1-Deoxy-D-xylulose-5-phosphate reductoisomerase (DXR), 1-deoxy-D-xylulose-5-phosphate synthase (DXS), ent-kaurene synthase (KS), ent-kaurene oxidase (KO), ent-kaurenoic acid hydroxylase (KAO), related to terpenoid backbone and diterpenoid biosynthesis, were chosen to determine the expression patterns in root, stem and leaf samples of I. rubescens. qRT-PCR was performed on an ECO™ real-time PCR system (Illumina, USA) with the SsoFastTM EvaGreen supermix (Bio-Rad, USA) under the following conditions: 95 °C for 10 min, followed by 40 cycles of 95 °C for 10 s, 55 °C for 30 s and 72 °C for 15 s. For the quantitative RT-PCR, the reaction (20 μL) consisted of 2 μL first-strand cDNA, 10 μL QuantiNova SYBR Green PCR Master Mix (2×) (QIAGEN), 0.4 μL of each of the used primers and 7.6 μL ddH2O. The expression levels of different genes were normalized to the constitutive expression level of glyceraldehyde-3-phosphate dehydrogenase (GAPDH). The primers and their sequences were as follows: DXR – forward (CTTGTGTGCAAGAGGGAGAA), DXR – reverse (TCACTGGAATTGTTGGCTGT), DXS – forward (CATGGTCTACGGGTGACAGT), DXS – reverse (TCTTCGACAGTGATCAAGGC), KS – forward (ACATGGGTGCCAACTATTCA), KS – reverse (GGGTGAACAAACCGGTCTAC), KO – forward (TGCAATCAGTTTCATGCTCA), KO – reverse (GACGCCTAGTTCCTCCACAT), KAO – forward (CCTAGGCAGTTATCCTTCGG),KAO – reverse (GATTGTGCCCTGGAAATGAT), GAPDH – forward (AAACGCCTAACTTCGCATCT), GAPDH – reverse (CCCGAGTATTGGACCTGATT).

Statistical analyses

Each treatment was performed in three replicates. Analysis of variance (ANOVA) was used for data evaluation.

Results and discussion

Transcriptome assembly

After performing the paired-end Illumina sequencing, 52,921,428 raw reads were obtained. By removing the adapter containing reads, ploy-N containing reads and low quality reads from the raw data, 50,934,276 clean reads were generated. The Q20 percentage (proportion of nucleotides with quality value larger than 20 in reads; sequencing error rate < 1%) and Guanine and Cytosine nucleotides (GC) percentage (proportion of guanidine and cytosine nucleotides among the total nucleotides) were 98.49% and 48.06%, respectively ().

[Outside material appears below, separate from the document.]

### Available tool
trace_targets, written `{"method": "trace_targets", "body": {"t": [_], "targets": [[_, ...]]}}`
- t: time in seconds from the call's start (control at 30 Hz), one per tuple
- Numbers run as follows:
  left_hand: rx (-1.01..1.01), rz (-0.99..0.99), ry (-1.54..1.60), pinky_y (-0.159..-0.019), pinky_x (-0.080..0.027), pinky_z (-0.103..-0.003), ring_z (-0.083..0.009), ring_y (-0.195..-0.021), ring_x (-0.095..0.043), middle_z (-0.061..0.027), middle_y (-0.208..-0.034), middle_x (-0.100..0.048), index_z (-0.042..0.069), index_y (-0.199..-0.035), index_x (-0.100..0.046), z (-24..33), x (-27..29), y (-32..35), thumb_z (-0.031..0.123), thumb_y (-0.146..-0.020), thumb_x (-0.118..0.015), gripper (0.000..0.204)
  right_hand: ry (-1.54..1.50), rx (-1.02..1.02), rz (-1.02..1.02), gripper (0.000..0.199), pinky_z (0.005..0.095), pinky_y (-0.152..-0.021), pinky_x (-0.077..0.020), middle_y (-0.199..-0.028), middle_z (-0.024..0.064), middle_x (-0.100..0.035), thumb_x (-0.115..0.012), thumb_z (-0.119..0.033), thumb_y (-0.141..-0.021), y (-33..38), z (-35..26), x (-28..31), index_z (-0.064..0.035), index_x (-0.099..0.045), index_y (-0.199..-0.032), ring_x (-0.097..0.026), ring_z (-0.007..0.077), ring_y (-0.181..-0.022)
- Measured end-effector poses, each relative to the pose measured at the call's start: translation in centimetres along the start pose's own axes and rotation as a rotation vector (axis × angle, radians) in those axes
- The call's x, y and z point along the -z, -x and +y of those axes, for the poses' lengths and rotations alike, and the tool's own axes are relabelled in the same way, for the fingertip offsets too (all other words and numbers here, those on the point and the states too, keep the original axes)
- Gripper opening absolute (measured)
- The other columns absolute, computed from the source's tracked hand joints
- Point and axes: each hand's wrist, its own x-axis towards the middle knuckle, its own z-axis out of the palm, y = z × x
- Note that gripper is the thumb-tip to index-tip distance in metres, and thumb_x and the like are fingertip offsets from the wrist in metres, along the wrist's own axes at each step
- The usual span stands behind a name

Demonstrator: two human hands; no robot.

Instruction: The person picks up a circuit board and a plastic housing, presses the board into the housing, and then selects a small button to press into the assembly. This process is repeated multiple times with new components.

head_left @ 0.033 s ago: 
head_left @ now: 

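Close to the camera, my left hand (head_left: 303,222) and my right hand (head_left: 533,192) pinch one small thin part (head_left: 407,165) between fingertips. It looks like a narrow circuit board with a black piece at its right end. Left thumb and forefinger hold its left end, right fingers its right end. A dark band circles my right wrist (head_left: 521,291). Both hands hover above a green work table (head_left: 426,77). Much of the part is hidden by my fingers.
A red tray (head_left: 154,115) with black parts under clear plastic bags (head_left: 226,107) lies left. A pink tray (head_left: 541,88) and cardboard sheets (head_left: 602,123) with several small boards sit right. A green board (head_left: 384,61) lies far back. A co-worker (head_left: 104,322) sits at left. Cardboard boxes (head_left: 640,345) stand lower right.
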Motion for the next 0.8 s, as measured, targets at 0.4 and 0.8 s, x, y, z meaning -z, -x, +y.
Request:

Based on clean reads, Trinity software was adopted to piece together all the reads. As a result, 101,640 transcripts (from 201 to 10,478 bp) with an average of 1227 bp were obtained ((a)). In addition, a total of 44,626 unigenes (mean length of 876 bp), with a total of 39,092,024 nucleotides were yielded and 12,922 unigenes (28.96%) were longer than 1000 bp ((b)).

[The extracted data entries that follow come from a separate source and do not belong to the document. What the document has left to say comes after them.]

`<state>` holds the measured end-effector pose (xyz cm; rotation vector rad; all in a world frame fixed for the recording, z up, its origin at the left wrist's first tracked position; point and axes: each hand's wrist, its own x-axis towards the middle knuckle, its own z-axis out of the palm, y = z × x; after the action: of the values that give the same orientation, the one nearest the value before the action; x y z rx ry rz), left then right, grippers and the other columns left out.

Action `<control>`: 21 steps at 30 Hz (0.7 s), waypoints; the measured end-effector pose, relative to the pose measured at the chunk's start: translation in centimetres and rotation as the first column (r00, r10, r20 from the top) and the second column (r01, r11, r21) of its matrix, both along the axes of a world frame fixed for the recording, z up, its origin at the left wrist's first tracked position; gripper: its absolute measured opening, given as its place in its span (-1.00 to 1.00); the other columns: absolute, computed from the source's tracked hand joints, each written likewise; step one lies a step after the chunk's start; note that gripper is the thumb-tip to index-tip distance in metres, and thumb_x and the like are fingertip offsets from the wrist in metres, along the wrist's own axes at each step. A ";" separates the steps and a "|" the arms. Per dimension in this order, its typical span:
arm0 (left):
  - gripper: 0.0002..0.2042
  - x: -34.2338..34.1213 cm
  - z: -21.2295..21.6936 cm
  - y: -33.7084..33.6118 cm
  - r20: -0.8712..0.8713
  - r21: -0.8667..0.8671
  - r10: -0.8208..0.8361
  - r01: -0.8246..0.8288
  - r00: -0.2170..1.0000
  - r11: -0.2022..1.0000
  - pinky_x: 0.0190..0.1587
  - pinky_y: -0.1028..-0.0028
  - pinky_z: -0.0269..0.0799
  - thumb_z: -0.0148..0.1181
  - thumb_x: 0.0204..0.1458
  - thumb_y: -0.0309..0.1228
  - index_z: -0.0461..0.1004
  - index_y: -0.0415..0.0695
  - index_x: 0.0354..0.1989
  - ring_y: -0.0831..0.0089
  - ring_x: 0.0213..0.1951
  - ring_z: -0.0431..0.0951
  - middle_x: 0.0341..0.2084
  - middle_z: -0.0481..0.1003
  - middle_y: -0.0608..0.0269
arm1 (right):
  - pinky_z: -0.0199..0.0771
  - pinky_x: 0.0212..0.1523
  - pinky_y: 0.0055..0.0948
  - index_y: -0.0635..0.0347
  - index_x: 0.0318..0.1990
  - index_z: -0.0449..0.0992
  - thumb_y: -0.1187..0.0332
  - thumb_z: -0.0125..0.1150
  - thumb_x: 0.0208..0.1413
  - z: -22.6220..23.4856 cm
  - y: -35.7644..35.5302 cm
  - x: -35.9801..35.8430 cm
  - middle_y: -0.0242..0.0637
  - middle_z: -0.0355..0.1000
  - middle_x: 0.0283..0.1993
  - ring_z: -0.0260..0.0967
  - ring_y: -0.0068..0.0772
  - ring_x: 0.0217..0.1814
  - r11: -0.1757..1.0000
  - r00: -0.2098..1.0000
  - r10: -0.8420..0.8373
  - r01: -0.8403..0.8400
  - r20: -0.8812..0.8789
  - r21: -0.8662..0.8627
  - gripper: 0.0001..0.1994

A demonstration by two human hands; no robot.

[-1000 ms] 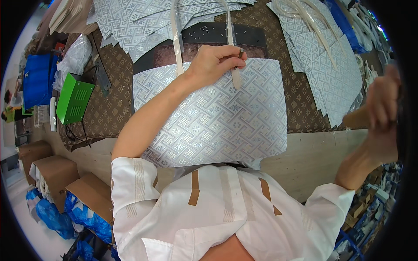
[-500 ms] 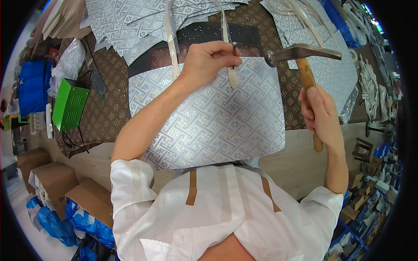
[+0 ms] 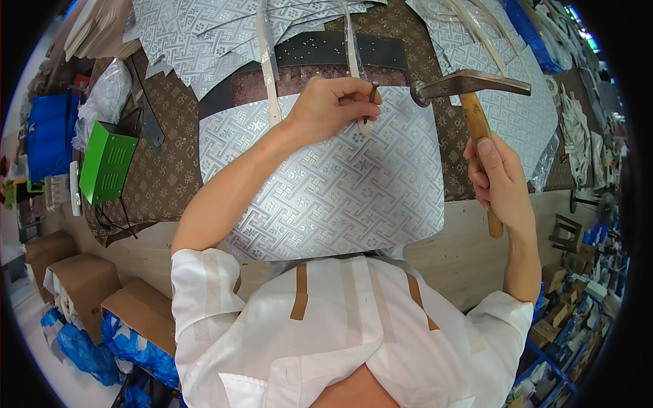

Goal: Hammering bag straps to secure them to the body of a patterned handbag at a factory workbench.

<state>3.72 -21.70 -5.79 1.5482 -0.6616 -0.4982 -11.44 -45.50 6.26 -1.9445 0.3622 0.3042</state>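
Observation:
A metal punch [image 3: 373,93] stands nearly upright between the pinched fingers of my left hand [image 3: 326,109]. Its lower tip is over the end of a cream strap [image 3: 365,128], which lies on a silver-grey patterned sheet [image 3: 326,197]. My right hand [image 3: 502,173] is closed around the wooden handle of a hammer [image 3: 479,119], whose steel head is raised to the right of the punch, apart from it. A second cream strap [image 3: 272,102] lies on the sheet left of the first, partly behind my left hand.
Under the sheet's far edge lies a dark board [image 3: 299,51] with small pale specks. Stacks of similar patterned sheets [image 3: 224,34] sit at the far left, with more at far right. A green vented box [image 3: 109,163] stands left. Cardboard boxes [image 3: 85,282] are on the floor.
My left hand and the punch have shifted slightly nearer and right, toward the strap's end. The hammer stays raised, almost unmoved.

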 end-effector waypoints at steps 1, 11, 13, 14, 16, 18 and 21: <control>-0.89 0.0 0.0 0.0 0.009 0.002 -0.003 0.003 1.000 1.000 -0.27 0.62 0.51 0.24 0.07 -0.58 0.54 -0.35 -0.25 0.58 -0.35 0.62 -0.42 0.62 0.22 | -0.09 -0.77 -0.69 0.17 -0.24 0.34 -0.01 -0.17 0.38 0.1 0.1 0.0 -0.59 0.05 -0.64 -0.14 -0.81 -0.75 1.000 1.000 0.003 -0.003 0.003 -0.001 -0.60; -0.89 0.1 -0.8 0.1 0.202 0.018 0.003 -0.006 0.979 1.000 -0.43 0.60 0.41 0.31 0.02 -0.48 0.59 -0.20 -0.29 0.66 -0.52 0.50 -0.55 0.58 0.29 | -0.08 -0.77 -0.70 0.18 -0.19 0.38 0.00 -0.13 0.37 3.0 0.6 0.7 -0.61 0.07 -0.64 -0.10 -0.82 -0.73 0.997 0.994 0.047 -0.040 0.100 -0.068 -0.61; -0.88 0.1 -0.7 0.5 0.278 0.038 -0.008 -0.003 0.961 0.999 -0.42 0.58 0.42 0.32 0.02 -0.47 0.60 -0.19 -0.27 0.63 -0.52 0.51 -0.54 0.59 0.27 | -0.09 -0.78 -0.71 0.21 -0.13 0.42 0.00 -0.15 0.37 6.3 1.1 0.5 -0.59 0.15 -0.62 -0.07 -0.80 -0.76 0.963 0.957 -0.093 0.156 0.276 -0.218 -0.59; -0.88 0.1 -0.4 0.2 0.275 0.029 -0.023 0.015 0.961 0.999 -0.42 0.58 0.42 0.32 0.02 -0.47 0.60 -0.19 -0.27 0.63 -0.52 0.51 -0.54 0.59 0.27 | -0.01 -0.76 -0.69 0.21 -0.11 0.42 0.02 -0.16 0.37 9.0 -0.7 -0.1 -0.57 0.18 -0.60 -0.01 -0.76 -0.75 0.999 0.917 -0.038 0.035 0.398 0.014 -0.59; -0.87 -0.2 -0.2 -0.3 0.310 0.012 -0.038 0.036 0.950 0.999 -0.41 0.57 0.44 0.32 0.01 -0.46 0.60 -0.19 -0.26 0.61 -0.51 0.54 -0.52 0.61 0.25 | 0.07 -0.73 -0.67 0.22 -0.09 0.42 0.04 -0.17 0.37 10.1 -2.5 -1.1 -0.54 0.22 -0.58 0.05 -0.71 -0.73 0.967 0.853 -0.027 -0.111 0.522 0.231 -0.60; -0.86 -0.4 -0.3 -0.1 0.327 0.013 -0.038 0.036 0.944 0.999 -0.41 0.57 0.45 0.32 0.01 -0.46 0.60 -0.19 -0.25 0.59 -0.50 0.55 -0.50 0.61 0.24 | 0.07 -0.70 -0.67 0.21 -0.14 0.41 0.10 -0.12 0.36 6.4 -1.6 -0.3 -0.54 0.20 -0.56 0.04 -0.70 -0.71 0.952 0.727 0.306 -0.213 0.615 -0.221 -0.66; -0.87 -0.3 -0.6 0.5 0.414 0.059 -0.051 0.030 0.909 0.998 -0.39 0.56 0.47 0.31 0.01 -0.48 0.61 -0.17 -0.25 0.58 -0.48 0.58 -0.48 0.62 0.23 | 0.08 -0.65 -0.66 0.20 -0.20 0.38 0.19 -0.06 0.34 1.0 0.4 1.2 -0.55 0.17 -0.53 0.02 -0.67 -0.66 0.562 0.470 0.771 -0.183 0.430 -0.807 -0.75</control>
<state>3.41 -21.17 -6.40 1.7095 -1.0158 -0.2130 -10.20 -45.10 7.30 -2.6622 -0.8855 -0.3665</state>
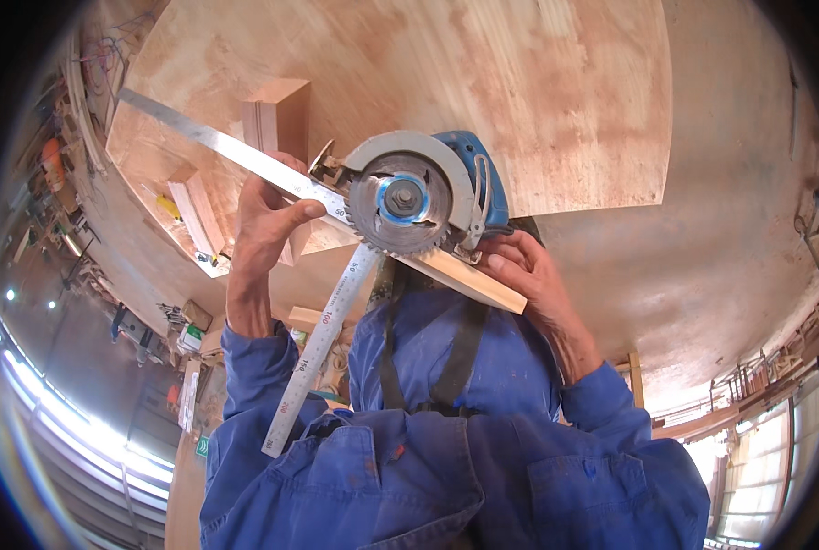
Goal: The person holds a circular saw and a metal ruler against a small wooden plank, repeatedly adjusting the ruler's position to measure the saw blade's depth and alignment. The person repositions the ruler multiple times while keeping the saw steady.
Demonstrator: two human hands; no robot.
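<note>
My left hand (261, 223) pinches the steel framing square (272, 170) against the saw blade (400, 203), thumb on top. My right hand (527, 275) is closed around the wooden strip (469, 280) under the blue circular saw (428, 192), resting on it. Saw is upturned at chest height above the plywood sheet (483, 82)

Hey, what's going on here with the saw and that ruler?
A person in blue work clothes holds a metal framing square in the left hand, laying it against the toothed blade of a blue circular saw. The right hand grips the saw's base and a light wooden strip. A large plywood sheet lies beyond.
</note>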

Table 1. Summary of sequencing output statistics.

Figure 1. Length distribution of transcripts (a) and unigenes (b) of I. rubescens.

Figure 1. Length distribution of transcripts (a) and unigenes (b) of I. rubescens.

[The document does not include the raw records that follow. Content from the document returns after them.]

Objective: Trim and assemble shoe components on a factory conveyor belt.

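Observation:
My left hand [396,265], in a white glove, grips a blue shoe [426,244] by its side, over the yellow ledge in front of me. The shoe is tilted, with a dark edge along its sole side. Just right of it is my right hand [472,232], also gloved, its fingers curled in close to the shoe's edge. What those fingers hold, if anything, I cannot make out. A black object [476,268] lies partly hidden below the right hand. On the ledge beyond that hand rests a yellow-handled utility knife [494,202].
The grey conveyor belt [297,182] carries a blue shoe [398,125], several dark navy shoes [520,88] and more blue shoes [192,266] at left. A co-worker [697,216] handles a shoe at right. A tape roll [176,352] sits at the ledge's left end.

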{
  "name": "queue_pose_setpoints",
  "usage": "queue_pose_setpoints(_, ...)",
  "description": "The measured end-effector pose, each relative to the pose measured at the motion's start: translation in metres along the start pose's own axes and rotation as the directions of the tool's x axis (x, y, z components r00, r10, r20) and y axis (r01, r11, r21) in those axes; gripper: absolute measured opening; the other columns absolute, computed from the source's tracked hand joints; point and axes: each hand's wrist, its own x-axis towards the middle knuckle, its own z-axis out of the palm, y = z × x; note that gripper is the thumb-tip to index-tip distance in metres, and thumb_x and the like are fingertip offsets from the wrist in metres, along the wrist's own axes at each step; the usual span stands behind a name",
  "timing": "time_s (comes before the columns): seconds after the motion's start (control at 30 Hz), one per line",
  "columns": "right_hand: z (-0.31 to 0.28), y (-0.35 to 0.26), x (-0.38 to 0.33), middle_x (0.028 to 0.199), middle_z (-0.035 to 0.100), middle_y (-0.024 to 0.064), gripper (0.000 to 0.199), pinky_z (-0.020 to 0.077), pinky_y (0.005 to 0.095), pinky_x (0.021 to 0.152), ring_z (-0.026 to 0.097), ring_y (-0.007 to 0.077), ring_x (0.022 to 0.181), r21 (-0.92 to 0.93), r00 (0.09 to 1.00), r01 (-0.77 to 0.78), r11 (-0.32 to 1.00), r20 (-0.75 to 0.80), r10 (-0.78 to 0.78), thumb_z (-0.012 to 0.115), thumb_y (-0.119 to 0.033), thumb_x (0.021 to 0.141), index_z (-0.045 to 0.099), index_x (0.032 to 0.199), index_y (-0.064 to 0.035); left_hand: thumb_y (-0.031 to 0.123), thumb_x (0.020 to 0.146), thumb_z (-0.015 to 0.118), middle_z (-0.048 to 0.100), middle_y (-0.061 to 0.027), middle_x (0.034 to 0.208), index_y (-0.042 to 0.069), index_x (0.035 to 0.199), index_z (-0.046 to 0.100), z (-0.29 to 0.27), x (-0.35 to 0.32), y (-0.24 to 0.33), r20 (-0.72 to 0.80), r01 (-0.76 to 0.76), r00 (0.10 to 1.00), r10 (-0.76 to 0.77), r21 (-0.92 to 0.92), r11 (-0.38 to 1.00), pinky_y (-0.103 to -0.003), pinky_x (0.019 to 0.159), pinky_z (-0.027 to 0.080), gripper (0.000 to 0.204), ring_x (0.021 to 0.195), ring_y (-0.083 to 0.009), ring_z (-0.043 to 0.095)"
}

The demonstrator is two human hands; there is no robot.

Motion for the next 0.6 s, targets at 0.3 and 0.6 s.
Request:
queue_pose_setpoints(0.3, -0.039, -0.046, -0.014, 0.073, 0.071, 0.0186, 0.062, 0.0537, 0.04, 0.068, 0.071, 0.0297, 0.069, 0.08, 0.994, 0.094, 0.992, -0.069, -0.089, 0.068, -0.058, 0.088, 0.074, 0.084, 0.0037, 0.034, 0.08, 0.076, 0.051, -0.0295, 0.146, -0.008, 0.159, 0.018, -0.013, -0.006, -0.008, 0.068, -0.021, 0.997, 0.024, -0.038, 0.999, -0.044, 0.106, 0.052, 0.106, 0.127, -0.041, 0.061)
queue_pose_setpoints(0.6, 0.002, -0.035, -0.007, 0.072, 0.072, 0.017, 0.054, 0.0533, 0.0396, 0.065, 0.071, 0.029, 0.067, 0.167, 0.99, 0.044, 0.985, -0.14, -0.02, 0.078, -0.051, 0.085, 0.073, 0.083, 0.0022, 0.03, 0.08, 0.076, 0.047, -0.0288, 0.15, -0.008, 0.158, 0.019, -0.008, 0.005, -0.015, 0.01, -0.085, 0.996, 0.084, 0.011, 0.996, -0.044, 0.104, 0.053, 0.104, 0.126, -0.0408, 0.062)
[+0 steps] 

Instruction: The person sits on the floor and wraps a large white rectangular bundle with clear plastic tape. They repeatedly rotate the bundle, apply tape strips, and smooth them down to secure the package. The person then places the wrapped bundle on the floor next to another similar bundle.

Functional annotation of the unigenes

To obtain complete annotations, the gene functions were annotated based on the following databases: NCBI Nr, Nt, Pfam, Swiss-Prot, KOG, KEGG Orthology (KO) and GO. It can be seen from that a total of 23,987 (53.75%) unigenes were annotated in Nr, 10,263 (22.99%) unigenes were annotated in Nt, 7359 (16.49%) unigenes were annotated in KO, 18,245 (40.88%) unigenes were annotated in Swiss-Prot, 17,683 (39.62%) unigenes were annotated in Pfam, 19,485 (43.66%) unigenes were annotated in GO, 9361 (20.97%) unigenes were annotated in KOG, 3198 (7.16%) unigenes and 25,678 (57.54%) unigenes were annotated in all databases and in at least one database, respectively. These results showed that the Illumina-based sequencing project yielded an extensive proportion of the diverse genes expressed in I. rubescens. We also found that 42.46% of the unigenes were not annotated in all databases, meaning that novel genes probably will be found in I. rubescens.

Figure 2. Database distribution of unigenes’ functional annotations.

Figure 2. Database distribution of unigenes’ functional annotations.

Gene ontology classification

GO assignments were used to classify the functions of the predicted I. Rubescens genes. Based on sequence homology, 19,485 unigenes were categorized into three functional groups, including three ontology categories: biological process, molecular function and cellular component. shows that a high percentage of genes fall under the biological process category and are involved in cellular processes (11,799) and metabolic processes (11,236). This finding provides abundant information on novel genes involved in the metabolic pathways, including secondary metabolism. For the cellular component category, cell (7329) and cell part (7314) were prominently represented, followed by organelle (5318), macromolecular complex (3909), membrane (3620) and organelle part (3160). Within the molecular function category, binding (11,879) and catalytic activity (9931) represented the majority of unique sequences (). In conclusion, these GO annotations provided comprehensive information on specific biological processes, molecular functions and cellular structures of I. Rubescens transcripts. These results may lead to the identification of novel genes involved in secondary metabolite synthesis pathways.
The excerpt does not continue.